Prices are rising so fast that the economic statistics cannot be massaged sufficiently to disguise the fact. The Producer Price Index (PPI) which measures the rise in prices of basic commodities has gone missing. Now you know why the latest PPI figure which was due to be reported two weeks ago has STILL not been reported.

It cannot be long before the US will be reporting REAL physical bottlenecks as raw materials become unavailable at any price.



To: Mike McFarland who wrote (279091)3/7/2004 2:57:32 PM
From: mishedlo  Respond to of 436258
 
And what about that PPI? How strange to have
this jobless recovery, but the only thing I
see that has moved up is the price I pay for
steak, gasoline, electricity. Property taxes
are up a bit, because apparently my house is
worth so much more now. So, when does that
PPI number finally come out--and will the bond
markets ignore it?

Pretty interesting stuff. I did a search for
stagflation here on SI, but did not really
find many posts. Started a position in Rydex
Juno...but so far, thinking I could get stopped
out pretty quick in the next few weeks. Ouch,
any chance the 30 year bond now drops to 4%,
I think I should not have dabbled in that,
which shorts the long bond--rates may not
finally bottom out until later in the Spring.


Will the PPI be ignored?
Probably not but from what point?
Who knows where the yield rallies from.
My best guess is we are in a new lower range of 3.70 -4.05 or so on the $TNX.

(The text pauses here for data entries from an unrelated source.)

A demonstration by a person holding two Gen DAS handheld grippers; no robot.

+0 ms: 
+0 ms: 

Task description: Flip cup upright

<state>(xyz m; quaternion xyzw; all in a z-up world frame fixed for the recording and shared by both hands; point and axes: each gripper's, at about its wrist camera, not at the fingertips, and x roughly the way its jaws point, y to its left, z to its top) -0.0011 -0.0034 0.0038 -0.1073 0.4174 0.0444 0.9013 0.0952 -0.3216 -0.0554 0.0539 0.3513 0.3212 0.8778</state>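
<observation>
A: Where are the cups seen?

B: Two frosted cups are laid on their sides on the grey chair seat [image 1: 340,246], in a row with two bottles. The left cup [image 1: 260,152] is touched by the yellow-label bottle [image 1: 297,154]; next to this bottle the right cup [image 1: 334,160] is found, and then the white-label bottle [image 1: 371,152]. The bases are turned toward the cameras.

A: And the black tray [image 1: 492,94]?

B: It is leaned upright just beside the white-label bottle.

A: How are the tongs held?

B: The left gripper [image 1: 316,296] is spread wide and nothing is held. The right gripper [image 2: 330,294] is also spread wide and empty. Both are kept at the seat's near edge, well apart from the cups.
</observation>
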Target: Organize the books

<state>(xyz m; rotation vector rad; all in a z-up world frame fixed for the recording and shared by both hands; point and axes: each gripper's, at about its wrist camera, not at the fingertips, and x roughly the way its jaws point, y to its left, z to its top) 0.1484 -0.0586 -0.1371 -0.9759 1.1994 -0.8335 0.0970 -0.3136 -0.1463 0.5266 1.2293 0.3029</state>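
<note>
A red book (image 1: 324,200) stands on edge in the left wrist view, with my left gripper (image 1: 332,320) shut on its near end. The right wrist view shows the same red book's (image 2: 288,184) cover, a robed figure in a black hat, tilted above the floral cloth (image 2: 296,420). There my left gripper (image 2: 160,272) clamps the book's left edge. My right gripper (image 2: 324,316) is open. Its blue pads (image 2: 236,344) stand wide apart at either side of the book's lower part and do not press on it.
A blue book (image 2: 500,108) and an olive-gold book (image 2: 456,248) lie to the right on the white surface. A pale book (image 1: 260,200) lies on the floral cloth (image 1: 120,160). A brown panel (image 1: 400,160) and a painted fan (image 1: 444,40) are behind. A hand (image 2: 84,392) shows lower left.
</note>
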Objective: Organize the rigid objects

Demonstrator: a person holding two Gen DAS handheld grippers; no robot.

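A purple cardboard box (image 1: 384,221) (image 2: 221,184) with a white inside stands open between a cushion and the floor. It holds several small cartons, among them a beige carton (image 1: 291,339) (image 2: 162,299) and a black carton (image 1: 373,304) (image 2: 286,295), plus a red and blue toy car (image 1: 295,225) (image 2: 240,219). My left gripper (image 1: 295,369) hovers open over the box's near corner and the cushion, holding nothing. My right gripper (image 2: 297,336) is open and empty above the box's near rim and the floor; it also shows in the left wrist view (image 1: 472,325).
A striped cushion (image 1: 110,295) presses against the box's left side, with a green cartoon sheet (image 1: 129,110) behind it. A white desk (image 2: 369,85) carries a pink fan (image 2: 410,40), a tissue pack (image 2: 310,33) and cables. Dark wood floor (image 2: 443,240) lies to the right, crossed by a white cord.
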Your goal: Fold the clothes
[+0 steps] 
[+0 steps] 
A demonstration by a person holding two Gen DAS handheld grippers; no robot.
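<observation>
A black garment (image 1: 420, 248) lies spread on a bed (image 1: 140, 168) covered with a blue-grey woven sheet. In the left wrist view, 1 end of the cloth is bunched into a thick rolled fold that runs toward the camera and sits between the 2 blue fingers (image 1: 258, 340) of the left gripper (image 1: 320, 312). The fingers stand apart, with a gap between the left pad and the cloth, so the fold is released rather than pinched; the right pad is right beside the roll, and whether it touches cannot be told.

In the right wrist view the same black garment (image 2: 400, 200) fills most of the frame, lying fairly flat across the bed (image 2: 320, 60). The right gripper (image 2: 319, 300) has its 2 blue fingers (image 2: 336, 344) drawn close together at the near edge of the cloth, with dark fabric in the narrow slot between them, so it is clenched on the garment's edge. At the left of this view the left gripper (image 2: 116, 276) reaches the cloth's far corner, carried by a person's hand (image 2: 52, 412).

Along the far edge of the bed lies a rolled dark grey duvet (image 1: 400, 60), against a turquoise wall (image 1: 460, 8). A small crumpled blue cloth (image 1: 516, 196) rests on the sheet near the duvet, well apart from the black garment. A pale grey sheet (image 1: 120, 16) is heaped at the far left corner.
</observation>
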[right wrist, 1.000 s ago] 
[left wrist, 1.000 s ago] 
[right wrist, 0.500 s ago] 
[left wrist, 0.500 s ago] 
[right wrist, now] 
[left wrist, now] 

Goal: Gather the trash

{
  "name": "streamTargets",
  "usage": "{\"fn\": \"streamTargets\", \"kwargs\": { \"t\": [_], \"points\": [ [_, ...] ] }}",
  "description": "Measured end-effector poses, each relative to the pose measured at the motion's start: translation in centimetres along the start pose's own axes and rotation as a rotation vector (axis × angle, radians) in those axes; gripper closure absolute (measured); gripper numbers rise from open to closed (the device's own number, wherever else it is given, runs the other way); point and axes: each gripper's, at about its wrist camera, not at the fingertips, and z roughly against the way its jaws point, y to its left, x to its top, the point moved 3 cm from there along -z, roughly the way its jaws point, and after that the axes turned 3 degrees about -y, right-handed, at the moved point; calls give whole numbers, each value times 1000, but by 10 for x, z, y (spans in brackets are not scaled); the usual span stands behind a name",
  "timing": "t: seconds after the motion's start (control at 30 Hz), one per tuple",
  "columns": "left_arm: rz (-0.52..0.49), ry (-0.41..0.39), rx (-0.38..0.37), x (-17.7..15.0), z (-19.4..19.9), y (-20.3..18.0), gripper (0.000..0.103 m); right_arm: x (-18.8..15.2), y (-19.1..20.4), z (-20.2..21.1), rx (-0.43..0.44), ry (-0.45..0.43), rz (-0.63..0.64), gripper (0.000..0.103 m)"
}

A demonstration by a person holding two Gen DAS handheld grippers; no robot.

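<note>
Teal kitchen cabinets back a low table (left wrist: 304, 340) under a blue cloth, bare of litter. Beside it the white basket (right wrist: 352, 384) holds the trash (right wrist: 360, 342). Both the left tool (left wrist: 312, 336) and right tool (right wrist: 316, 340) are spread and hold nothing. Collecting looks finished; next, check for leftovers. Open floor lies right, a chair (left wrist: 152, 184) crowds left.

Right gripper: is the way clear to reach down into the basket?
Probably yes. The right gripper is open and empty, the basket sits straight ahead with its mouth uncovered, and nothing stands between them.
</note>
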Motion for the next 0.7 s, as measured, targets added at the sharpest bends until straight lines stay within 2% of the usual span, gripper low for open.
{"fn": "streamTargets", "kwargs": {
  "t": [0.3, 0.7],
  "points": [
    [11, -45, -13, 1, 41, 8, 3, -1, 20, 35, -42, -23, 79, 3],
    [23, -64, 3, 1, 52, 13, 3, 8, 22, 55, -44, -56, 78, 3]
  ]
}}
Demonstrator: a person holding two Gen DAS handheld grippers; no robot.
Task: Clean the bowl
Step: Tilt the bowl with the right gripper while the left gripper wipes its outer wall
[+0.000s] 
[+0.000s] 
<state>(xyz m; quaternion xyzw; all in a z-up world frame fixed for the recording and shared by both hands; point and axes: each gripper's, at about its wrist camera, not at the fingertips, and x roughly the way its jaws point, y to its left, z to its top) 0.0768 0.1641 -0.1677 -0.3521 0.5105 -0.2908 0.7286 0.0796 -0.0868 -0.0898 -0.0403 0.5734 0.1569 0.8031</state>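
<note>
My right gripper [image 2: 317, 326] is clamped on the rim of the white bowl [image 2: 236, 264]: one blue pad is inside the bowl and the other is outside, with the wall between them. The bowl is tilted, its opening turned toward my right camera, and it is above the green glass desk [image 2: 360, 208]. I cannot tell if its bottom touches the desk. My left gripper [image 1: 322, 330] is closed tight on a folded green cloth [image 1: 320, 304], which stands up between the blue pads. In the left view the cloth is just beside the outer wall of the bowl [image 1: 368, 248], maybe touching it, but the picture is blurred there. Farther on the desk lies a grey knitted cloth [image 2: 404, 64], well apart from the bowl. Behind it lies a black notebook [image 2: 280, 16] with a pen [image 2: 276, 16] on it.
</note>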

Do you have a reason to be worried?
Yes.
I could easily be wrong.
FNM is hedged the wrong way. Betting on rates to rise.
They were probably forced to buy zillions of treasuries at the lows on Friday. Now, if they rode it out, and did not buy and another round of refinancings starts up, they will be buying zillions from this already depressed yield.

If rates inch back up, and there are no refinancings they may unload treasuries if they bought them down here.
Either way FNM probably lost $1B easily on friday no matter which way we go.

That was the Greenspn warning to FNM. Not that rates would go higher but that rates would go LOWER.

That also explains the greenspan variable rate mortgage pitch. If people had adjustables, FNM would not need to hedge all the short term refinancings! Put the risk on the consumer, not FNM.

FNM should have gotten clobbered on FRIDAY. I think it rose. Go figure. Rest assured they lost their ass on Friday.